I’ve got my own key gifted to me complete with keyring with a random dog’s face and her name, but most of the time I’m met at the door. Sometimes there’s a key left in the door. Either way I’m welcomed home.

The ritual of dumping my keys and my sunnies on the small table that sits mirroring the door. I’ve tried to get in the habit of leaving my phone there too so I can be fully present. I’m always offered tea or wine.

The walls are covered with art. Prints, paintings, photos from time and places near and far. Their love of art influenced and educated inspired me. There’s hardly any space left on the wall. Kondo would lose her shit, but the collection of visual stories soothes me.

The bookshelf a homage to knowledge takes up a whole wall. They had it especially built. Often during conversation a book is withdrawn to advise or confirm.

Two single recliners are parted by a small, bronze table. The table holds glasses and dental floss. A family that flosses together, stays together. That family also keep their teeth (I hope). There’s crosswords with thesaurus on his side, sometimes knitting on hers.

One green leather couch below my favourite window that looks out into the foliage and the street- I can pick my view depending on how I place myself on the couch. Usually prostrate I prefer the view of the trees, sky, birds- this helps with healing and dreaming. The couch draped with a crochet blanket, the kind from my childhood that nanna made that I used to think was daggy. Nostalgic. Both couch and blanket have held me in times of pain both physical and emotional.
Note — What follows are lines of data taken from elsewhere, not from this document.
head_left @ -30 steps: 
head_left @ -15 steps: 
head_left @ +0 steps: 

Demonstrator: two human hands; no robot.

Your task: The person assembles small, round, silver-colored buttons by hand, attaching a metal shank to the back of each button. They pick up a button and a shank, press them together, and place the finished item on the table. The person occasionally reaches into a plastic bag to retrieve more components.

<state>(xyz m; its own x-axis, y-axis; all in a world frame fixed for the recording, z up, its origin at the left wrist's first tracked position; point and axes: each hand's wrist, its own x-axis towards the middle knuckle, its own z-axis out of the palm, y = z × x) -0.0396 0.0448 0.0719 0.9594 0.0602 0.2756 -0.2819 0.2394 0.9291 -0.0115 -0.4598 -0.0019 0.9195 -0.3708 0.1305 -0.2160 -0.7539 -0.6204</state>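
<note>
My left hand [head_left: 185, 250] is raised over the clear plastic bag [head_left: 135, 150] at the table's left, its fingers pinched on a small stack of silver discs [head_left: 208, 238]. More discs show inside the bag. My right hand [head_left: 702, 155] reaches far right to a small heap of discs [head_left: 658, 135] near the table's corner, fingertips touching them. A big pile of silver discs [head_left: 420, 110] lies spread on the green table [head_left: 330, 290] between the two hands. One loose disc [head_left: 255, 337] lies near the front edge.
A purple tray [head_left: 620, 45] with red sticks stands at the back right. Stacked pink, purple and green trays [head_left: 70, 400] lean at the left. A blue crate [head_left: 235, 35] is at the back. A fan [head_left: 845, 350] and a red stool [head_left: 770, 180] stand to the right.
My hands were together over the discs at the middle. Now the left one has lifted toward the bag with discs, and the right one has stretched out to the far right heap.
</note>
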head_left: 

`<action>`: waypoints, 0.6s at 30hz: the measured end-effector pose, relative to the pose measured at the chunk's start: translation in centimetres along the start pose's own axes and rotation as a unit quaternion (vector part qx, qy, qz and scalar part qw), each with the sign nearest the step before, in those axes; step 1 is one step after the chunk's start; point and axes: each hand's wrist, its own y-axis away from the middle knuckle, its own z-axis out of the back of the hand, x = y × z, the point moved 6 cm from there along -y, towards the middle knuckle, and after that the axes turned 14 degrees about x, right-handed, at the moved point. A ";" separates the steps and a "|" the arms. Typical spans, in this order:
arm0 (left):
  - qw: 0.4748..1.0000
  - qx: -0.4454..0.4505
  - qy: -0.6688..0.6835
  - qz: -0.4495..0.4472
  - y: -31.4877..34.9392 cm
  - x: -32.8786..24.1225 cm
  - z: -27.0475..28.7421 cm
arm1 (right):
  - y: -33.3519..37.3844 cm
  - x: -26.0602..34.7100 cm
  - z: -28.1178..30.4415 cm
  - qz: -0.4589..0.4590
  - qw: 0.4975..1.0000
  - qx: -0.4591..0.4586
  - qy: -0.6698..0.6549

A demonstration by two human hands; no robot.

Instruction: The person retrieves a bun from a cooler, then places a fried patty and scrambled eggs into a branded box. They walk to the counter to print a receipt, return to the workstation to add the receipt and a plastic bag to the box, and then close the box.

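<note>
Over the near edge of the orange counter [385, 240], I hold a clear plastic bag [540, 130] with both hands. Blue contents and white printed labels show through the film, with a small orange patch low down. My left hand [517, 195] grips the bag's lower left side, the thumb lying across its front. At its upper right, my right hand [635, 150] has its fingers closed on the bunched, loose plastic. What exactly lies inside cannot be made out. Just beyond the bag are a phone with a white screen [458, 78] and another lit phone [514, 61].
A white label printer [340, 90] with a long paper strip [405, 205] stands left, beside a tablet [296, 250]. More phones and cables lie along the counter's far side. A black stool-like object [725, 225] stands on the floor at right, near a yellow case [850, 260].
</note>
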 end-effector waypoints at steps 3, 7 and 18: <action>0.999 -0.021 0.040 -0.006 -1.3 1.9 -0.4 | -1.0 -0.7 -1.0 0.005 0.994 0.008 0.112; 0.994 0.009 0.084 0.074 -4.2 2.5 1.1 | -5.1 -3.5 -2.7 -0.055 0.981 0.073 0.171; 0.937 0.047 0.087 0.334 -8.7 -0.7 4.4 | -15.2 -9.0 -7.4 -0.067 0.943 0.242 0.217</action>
Out comes the standard fair of cheese and family-made salami and olives – usually a couple of different varieties and recipes of olives. Usually Nonna’s recipe but there’s been some variations.  The salami and olives have wrecked me- in the best way. I can’t buy these from the supermarket anymore they don’t have the stories, the love and element of surprise that homemade, family-made ones do.

Around the bounty I am included. They show interest and care for the daily goings on, the heartbreaks, the disappointments but also the small wins and the triumphs.

We’ve walked and explored and expressed wonder at the natural world, through forests across beaches absorbed in rivers, lost in dreams of starry skies and when my body couldn’t walk, they cared for me until I could walk again.

We don’t share any genes but often call each other familial names but our bond and love is special because we chose it- it’s not out of obligation.

Generous with time, compassion, love, food, adventures, wine, tea- it’s not the pink house hidden by the foliage that is home.

For Viv & John.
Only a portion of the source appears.